All the bands from The Niagara with Robert and Frank Whaley, Franks Museum, Monday Night with Beat Rodeo, Chris Whitley God rest his wonderful soul, Styve the list goes on and on were incredible and The Ludlow Street Cafe was the scene. I remember helping oolie carry wood in to build her bar at Max Fish. Matt Dillon used to hang every monday night.
Ludlow attracted the most beautiful women in NYC and the scene, vibe and street oozed real, hip energy.
Im so glad to have read this blog and see that there are others who hold the interesting street with such fond memories. I will forever miss Ludlow street and IF I had the ability to change time I would quickly transport back to 1978 Ludlow Street knowing what I know now

camm

Questinia said...

Dearest Joe Cross,

Thank-you for making the Ludlow Street Cafe what it was. It was there while watching a friend of mine perform in her band "Bite the Wax Godhead" that I met my husband twenty-five years ago.

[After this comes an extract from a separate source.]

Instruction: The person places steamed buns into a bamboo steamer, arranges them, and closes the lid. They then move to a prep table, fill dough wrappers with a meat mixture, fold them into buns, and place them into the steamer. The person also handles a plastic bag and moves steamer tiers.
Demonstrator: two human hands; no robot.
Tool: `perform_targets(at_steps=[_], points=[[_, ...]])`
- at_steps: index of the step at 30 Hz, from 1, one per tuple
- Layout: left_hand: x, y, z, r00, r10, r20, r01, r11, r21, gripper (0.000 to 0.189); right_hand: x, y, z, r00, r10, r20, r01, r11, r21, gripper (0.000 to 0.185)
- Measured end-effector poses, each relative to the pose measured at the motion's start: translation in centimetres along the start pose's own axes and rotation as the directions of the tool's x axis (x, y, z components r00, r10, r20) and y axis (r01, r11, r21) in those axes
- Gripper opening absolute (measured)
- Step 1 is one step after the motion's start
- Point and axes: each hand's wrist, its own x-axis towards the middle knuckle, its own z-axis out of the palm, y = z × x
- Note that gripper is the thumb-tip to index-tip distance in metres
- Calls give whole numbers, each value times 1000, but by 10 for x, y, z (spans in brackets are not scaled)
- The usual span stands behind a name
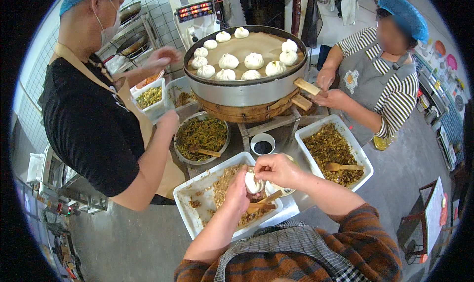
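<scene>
A white dough bun (254,183) with pleats gathered at its top rests in my left hand (239,189), whose fingers curl around its side. My right hand (277,171) pinches the dough at the top of the same bun. Directly below lies a white plastic tray (185,208) holding pale minced filling (224,185). Wooden utensil handles (261,205) stick out of that filling, partly hidden by my left hand and wrist. A small white bowl (263,137) with dark contents stands just beyond my hands.
Ahead, a round steamer (237,93) holds several shaped buns (254,61). A steel bowl of shredded greens (202,137) sits left of centre; another filling tray (364,163) with a wooden spoon (344,167) is at right. Co-workers stand at left (89,108) and right (392,67), the latter holding a wooden piece.
</scene>
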Motion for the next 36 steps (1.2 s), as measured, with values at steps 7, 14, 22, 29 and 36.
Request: perform_targets(at_steps=[7, 14, 22, 29, 36], points=[[37, 73, 71, 993, 45, 111, -39, 998, -55, 67, 28, -48, -82, 952, -273, 139, 283, 957, -62, 75], [27, 106, 56, 914, 72, 400, -134, 983, 127, 87, 153, -66, -224, 989, -140, -41, 139, 990, -8, 56], [-49, 51, -50, 992, 48, -116, -39, 996, 74, 80, 297, -6, -309, 895, -265, -359, -194, 494, -847, 51], [-101, 20, -88, 936, 98, -339, -125, 990, -58, 73, 289, -23, -291, 938, -219, -269, -175, 372, -912, 46], [-107, 13, -98, 941, 183, -283, -229, 964, -137, 68, 162, -69, -199, 786, -553, -275, 196, 646, -738, 32]])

In 1995 he made a short paean to the street with a brief zoom shot of me in Amy Down's Hat shop Planet Ludlow It's how he first saw me through the windows of your Ludlow Street Cafe, Joe, and said "there's my wife". Well, not quite mugging like that...

Unknown said...

I played in a Band called She Cried. We gigged at the Ludlow a lot in 1991-1994. I absolutely loved that place. One Saturday there must have been 300 people in there and spilling out onto the street. The manager (Cam/Kam?) got up on stage and played percussion for a while. Looking out over the sea of humanity it seemed like a tide that would break upon the stage. There was a cajun chef there for a while who made the best fried chicken I ever had. There was an amazing band we double billed with sometimes call Styve--loved them. Those of us on the inside used to get special desserts at the bar--god I miss that place.